Should Johnson have declared the texts?

This is a parallel issue connected to the ministerial code. It states that “external meetings” should be formally declared in a quarterly list of such events, published by the Cabinet Office. Some critics of the rules have argued this wording is out of date, and should explicitly include more informal contacts such as messages or phone calls.

What is clear is that the Dyson contact was not officially released. The list of Johnson’s meetings from January to March 2020, the period which included the texts, had no mention of the entrepreneur’s name. Thus, even if the exchanges were allowed under the ministerial code, they would not normally be known to the public, which raises issues of transparency.

How can such contacts be discovered?

For the last decade, ministers’ text messages and email on non-government addresses can be accessed via freedom of information requests. It followed a long battle by the Financial Times over the use of personal email addresses by Michael Gove when he was education secretary, and his then-adviser, Dominic Cummings. The BBC, which reported the Johnson-Dyson text messages, has not specified how it saw them.

Related: Boris Johnson says he will publish text messages to James Dyson

One potential loophole to evade FoI rules could be ministers using apps that can be set so messages are automatically deleted, for example after seven days. Transparency campaigners have called for this to be banned for ministers.

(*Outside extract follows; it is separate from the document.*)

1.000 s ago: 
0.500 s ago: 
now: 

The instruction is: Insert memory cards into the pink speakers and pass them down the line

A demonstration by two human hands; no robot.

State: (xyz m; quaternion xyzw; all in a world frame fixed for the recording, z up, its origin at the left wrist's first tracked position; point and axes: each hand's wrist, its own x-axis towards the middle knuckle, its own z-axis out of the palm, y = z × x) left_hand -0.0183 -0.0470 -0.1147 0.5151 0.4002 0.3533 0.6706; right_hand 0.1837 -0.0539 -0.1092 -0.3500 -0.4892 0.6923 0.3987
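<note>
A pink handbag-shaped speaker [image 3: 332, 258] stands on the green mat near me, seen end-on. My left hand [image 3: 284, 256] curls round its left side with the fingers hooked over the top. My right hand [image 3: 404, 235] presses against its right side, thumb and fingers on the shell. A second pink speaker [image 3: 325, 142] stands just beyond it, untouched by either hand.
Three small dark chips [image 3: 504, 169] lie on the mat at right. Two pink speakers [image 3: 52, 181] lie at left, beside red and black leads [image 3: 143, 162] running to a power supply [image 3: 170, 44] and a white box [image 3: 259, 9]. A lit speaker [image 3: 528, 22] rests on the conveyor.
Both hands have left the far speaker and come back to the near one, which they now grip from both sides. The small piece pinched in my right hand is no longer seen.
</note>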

Did Dyson break any lobbying rules?

It would appear not. While what he did would very much count as lobbying, the controversy over David Cameron’s repeated texting of ministers to assist Greensill Capital has highlighted what some argue is a weakness of rules over lobbying – they only cover external lobbyists. Since Cameron was officially an adviser to Greensill, his actions did not formally count as lobbying. The same would seem the case for Dyson.